Where the line with "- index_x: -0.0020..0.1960" appears below, start writing out lines exactly, and finish with the line with "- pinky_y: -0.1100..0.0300", which is included; write out nothing else.

──────── Data extract

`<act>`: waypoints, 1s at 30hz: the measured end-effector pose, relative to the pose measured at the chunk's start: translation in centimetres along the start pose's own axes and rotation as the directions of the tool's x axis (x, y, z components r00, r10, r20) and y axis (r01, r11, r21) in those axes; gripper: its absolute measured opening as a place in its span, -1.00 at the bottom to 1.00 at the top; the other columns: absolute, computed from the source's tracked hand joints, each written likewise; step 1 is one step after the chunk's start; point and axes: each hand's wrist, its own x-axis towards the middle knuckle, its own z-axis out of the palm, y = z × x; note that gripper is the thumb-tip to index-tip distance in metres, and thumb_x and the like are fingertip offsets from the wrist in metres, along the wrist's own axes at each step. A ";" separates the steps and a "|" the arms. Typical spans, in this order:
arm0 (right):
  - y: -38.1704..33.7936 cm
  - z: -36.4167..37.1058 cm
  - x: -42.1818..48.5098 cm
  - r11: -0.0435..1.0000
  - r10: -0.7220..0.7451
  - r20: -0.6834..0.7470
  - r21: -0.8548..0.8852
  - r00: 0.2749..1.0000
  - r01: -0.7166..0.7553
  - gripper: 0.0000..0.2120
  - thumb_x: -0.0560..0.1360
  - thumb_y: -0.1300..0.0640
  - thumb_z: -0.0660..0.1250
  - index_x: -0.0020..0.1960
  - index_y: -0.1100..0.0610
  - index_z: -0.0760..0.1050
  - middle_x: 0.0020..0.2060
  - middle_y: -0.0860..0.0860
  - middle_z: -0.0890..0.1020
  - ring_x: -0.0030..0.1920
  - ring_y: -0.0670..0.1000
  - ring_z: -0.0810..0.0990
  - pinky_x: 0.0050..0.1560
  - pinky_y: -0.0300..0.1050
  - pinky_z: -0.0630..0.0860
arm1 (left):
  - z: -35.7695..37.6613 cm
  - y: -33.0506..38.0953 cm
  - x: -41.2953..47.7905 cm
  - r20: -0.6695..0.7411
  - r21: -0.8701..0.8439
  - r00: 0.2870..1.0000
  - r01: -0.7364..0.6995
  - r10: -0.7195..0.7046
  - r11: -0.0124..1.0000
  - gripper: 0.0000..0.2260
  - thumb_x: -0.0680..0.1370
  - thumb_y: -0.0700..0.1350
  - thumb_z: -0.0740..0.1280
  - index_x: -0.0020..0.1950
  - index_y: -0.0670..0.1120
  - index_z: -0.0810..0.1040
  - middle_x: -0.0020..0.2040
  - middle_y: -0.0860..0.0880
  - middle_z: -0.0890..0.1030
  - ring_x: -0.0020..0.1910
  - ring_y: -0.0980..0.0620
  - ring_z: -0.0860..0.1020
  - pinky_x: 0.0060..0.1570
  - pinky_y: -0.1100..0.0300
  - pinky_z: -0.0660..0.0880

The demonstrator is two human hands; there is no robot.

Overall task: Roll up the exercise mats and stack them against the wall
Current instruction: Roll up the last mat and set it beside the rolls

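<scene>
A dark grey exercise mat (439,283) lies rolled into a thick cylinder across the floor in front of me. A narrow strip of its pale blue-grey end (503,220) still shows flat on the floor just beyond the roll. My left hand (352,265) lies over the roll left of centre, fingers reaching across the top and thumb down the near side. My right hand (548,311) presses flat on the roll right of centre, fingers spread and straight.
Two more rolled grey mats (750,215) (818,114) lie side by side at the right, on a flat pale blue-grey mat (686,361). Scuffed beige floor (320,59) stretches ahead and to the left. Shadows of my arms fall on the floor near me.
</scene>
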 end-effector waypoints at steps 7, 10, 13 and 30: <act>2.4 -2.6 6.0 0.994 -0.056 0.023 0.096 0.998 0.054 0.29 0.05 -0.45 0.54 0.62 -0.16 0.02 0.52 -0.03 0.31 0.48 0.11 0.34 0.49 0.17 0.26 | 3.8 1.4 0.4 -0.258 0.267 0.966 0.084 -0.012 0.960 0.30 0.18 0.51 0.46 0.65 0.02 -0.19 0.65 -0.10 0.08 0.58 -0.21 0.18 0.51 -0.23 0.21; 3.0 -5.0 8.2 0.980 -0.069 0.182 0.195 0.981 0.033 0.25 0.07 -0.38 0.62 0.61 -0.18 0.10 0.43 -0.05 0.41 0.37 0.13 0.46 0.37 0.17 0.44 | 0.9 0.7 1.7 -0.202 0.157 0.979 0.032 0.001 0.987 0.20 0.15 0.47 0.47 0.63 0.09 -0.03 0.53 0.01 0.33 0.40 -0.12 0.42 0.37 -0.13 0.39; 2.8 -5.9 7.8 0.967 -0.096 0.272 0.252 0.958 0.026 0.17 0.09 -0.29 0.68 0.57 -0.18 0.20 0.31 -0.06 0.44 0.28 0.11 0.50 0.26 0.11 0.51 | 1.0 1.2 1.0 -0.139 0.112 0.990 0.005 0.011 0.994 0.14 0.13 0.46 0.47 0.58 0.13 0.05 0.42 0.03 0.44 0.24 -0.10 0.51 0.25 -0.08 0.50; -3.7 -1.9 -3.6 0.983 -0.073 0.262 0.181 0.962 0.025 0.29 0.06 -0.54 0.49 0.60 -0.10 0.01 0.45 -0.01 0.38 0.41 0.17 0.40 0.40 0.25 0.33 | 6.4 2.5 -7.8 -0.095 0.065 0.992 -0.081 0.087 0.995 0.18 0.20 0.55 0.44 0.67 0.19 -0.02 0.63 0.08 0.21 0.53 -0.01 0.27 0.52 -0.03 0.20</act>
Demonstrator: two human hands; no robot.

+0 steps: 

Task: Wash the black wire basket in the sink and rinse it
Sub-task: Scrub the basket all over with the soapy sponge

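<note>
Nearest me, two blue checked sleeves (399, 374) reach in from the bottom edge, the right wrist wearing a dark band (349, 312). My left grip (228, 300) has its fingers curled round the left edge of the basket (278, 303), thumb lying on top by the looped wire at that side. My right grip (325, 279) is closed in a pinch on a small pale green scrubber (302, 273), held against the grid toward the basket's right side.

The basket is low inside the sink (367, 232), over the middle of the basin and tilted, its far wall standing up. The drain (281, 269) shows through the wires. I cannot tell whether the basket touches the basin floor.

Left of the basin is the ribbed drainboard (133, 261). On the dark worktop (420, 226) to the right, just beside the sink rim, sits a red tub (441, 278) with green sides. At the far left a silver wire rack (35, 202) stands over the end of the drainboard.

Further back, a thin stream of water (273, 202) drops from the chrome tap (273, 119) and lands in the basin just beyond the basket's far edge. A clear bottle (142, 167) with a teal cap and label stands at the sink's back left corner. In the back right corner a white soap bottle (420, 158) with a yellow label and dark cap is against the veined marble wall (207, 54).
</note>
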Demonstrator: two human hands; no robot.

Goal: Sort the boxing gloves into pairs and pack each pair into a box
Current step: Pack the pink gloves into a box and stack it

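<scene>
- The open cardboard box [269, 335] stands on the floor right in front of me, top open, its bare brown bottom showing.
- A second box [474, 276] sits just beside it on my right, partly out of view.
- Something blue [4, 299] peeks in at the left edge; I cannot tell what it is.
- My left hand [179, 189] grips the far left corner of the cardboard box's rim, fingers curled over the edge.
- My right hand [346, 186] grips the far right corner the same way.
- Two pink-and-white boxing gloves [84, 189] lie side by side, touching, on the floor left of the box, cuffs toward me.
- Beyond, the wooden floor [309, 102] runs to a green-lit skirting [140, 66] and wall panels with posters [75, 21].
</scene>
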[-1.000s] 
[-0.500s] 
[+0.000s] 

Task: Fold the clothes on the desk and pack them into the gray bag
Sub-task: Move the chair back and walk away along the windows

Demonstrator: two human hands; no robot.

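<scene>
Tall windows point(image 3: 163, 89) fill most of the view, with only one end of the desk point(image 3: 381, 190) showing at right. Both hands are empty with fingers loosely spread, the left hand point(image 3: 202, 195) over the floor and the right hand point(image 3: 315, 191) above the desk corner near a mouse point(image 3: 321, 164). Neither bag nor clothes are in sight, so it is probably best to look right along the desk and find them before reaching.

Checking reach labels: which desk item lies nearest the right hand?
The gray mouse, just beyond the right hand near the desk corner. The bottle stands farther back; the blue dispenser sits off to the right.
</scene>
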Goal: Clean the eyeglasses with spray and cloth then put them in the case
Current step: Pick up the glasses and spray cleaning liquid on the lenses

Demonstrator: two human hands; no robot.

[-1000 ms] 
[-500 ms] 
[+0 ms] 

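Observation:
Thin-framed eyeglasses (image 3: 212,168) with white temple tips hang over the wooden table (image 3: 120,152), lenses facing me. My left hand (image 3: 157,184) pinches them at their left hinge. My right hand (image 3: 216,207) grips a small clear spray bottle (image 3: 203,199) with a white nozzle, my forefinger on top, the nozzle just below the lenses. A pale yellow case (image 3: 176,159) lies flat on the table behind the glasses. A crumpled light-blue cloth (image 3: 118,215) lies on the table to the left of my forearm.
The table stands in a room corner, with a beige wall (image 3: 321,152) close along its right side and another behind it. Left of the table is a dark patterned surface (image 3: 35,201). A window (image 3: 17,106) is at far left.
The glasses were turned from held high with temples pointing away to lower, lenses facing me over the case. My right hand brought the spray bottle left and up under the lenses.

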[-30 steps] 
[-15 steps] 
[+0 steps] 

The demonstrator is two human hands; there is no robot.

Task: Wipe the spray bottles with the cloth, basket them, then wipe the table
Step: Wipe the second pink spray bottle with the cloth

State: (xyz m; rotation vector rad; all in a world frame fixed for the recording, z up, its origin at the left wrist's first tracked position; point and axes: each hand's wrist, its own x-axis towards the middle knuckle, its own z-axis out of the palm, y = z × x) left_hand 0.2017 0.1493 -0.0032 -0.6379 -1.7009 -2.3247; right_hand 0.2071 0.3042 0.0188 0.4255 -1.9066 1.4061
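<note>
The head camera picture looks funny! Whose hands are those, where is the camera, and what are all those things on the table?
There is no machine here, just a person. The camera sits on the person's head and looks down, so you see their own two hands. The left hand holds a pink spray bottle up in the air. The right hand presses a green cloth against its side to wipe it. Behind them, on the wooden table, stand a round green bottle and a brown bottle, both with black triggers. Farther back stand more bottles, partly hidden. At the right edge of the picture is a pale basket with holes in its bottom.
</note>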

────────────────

> [Exercise solution]
  - index_x: -0.0020..0.1960
  - index_y: -0.1100..0.0610
  - index_z: -0.0760..0.1050
  - middle_x: 0.0020..0.2060
  - middle_y: -0.0860..0.0860
  - middle_z: -0.0890..0.1020
  - ring_x: -0.0030..0.1920
  - ring_y: -0.0670..0.1000
  - ring_z: -0.0810..0.0990
  - pinky_x: 0.0050..0.1560
  - pinky_y: -0.0300..0.1050
  - pinky_z: -0.0630..0.0860
arm1 (left):
  - z: -35.7695..37.6613 cm
  - y: -33.0506..38.0953 cm
  - x: -41.2953..47.7905 cm
  - r20: -0.6695..0.7411
  - r21: -0.8701..0.8439
  - r00: 0.2870..1.0000
  - r01: -0.7364..0.6995
  - r10: -0.7195..0.7046
  - r11: -0.0124..1.0000
  - gripper: 0.0000..0.2260
  - thumb_x: -0.0680..0.1370
  - thumb_y: -0.0700..0.1350
  - thumb_z: -0.0740..0.1280
  - index_x: -0.0020..0.1950
  - index_y: -0.0670..0.1120
  - index_z: -0.0810..0.1040
  - middle_x: -0.0020..0.2040
  - middle_y: -0.0860..0.0880
  - middle_z: -0.0890..0.1030
  - ring_x: -0.0020..0.1910
  - ring_y: -0.0980..0.0620
  - ring_z: -0.0860..0.1020
  - pinky_x: 0.0060..0.1570
  - pinky_y: -0.1100..0.0300

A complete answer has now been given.